The 20-minute poses were not an exaggeration, technically, but they were not TYPICAL. Very few players were quite that bad on a regular basis. In any case, for handling things like combat, I often wished that at the very least, I could persuade the players to ditch the overly long dramatic poses and just boil it down to "do this, do that" so we could keep the pace snappy. In tabletop face-to-face games, that's pretty much the OPPOSITE of what a typical GM would want, as he'd want to encourage players to be poetic and descriptive about their actions (and perhaps award them with creativity bonuses or Bennies depending upon the system), but nobody would tolerate it if that player's turn came up and he spent several minutes thoughtfully contemplating what he was going to say, or scratching things down on paper, repeatedly erasing and rewriting or wadding up the paper and tossing it over a shoulder before FINALLY we got to hear what was happening.
But that seems to be the pressure for the online games: Polish each and every exchange, like it's part of a shared novel-writing experience, except there are no take-backs, no edits once you hit ENTER. I could put up with it when Sinai was really hopping, my brain was firing on all cylinders, and I could be juggling multiple Holodecks, so if one player was taking his time, that was fine, because I could probably throw something into the next Holodeck over. (Although that's hardly fair: I would be constantly engaged, but it meant that necessarily the players would end up waiting on ME.)
I find it fascinating that you managed to use Google Docs for RP purposes. That seems like a very outside-the-box sort of approach. :)
And as for conference-call style gaming: No, I don't want to say that I LIKE it, either. I suspect that Digital_Rampage has lined up TOO MANY players for the conference call aspect to work well. I'm going to have to rein in my usual impulses, and try not to scramble for too much "spotlight," so as not to be needlessly disruptive, adding to the noise.

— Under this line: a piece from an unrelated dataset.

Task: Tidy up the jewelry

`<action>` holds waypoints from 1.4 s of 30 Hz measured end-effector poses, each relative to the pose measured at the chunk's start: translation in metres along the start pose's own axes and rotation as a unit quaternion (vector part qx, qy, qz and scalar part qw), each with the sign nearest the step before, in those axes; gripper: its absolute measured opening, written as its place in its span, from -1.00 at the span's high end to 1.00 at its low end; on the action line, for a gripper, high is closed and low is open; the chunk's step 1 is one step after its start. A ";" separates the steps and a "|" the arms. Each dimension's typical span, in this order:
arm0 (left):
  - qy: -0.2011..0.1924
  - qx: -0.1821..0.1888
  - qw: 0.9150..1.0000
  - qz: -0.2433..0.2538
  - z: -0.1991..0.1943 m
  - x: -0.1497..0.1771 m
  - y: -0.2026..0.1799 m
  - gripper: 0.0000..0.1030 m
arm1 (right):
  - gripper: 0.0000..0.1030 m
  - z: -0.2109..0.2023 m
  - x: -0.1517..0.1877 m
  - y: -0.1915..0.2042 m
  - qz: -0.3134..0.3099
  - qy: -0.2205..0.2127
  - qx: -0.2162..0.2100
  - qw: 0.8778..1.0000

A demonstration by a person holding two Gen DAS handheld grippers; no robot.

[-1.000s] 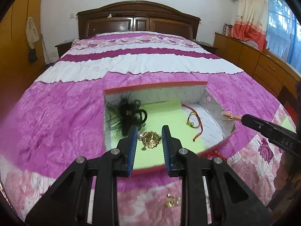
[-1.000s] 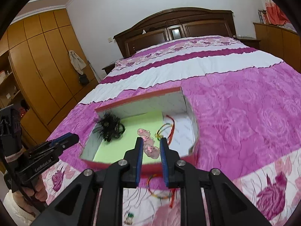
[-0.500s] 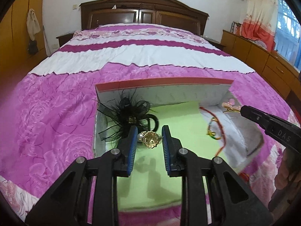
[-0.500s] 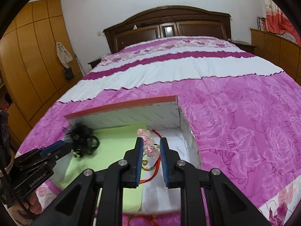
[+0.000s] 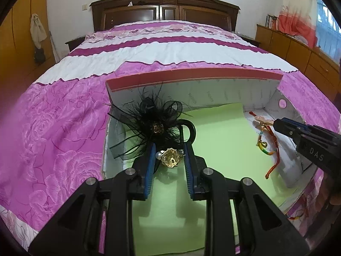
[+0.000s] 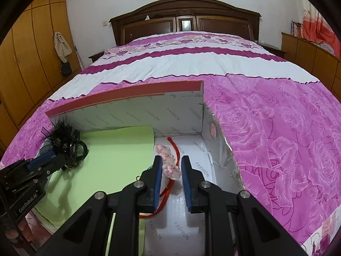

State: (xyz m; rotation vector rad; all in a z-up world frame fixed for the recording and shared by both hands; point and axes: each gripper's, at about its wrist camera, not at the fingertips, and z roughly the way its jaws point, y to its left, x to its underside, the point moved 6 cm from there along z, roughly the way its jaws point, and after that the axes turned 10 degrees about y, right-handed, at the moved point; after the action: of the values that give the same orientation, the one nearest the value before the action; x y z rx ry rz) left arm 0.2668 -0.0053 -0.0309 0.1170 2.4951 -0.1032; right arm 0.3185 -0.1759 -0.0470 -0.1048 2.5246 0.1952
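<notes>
Viewing from left wrist: left gripper (image 5: 169,149) points down into an open box (image 5: 191,79) lying on a pink bedspread (image 5: 53,140).
Left fingers: blue pads (image 5: 150,166) stand narrowly apart and pinch a gold brooch (image 5: 170,159) with a pearl bead at its left edge.
Brooch position: above the green liner sheet (image 5: 217,140), just in front of a black feather hairpiece (image 5: 153,121) in the box's left part.
Other contents: a red and multicoloured cord bracelet (image 5: 270,149) lies at the liner's right edge.
Right gripper (image 5: 275,124): enters from the right, a pale pink item at its tip.

Viewing from right wrist: right gripper (image 6: 170,166) hangs over the box's white right-hand section (image 6: 191,155).
Right fingers: blue pads (image 6: 157,183) narrowly apart, clamped on a pink hair clip (image 6: 169,164) with small pig figures.
Clip position: above the red cord (image 6: 168,189) on the box floor.
Left gripper (image 6: 45,160): at the left edge beside the hairpiece (image 6: 64,140); its grip cannot be told here.
</notes>
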 end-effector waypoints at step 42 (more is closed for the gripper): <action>0.003 0.056 0.998 0.007 -0.107 0.049 -0.030 0.34 | 0.42 -0.144 0.071 0.003 0.015 -0.053 -0.078 0.995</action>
State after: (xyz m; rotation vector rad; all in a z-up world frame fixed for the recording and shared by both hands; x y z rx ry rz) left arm 0.1607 -0.0212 0.0267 0.1806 2.4931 -0.2377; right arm 0.1792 -0.1987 0.0297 -0.1155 2.4040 0.3990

My preference is still for face-to-face and tabletop. In a perfect world? Eh, we'd have teleporter gates and could visit each other effortlessly. :) (Okay, so I can already imagine how that might NOT be a perfect world, depending upon who has access to such technology, but ... meh.) But my hope is that it can make the online experience (which is the only way I have to play with people who can't make it to my house for gaming) LESS BAD.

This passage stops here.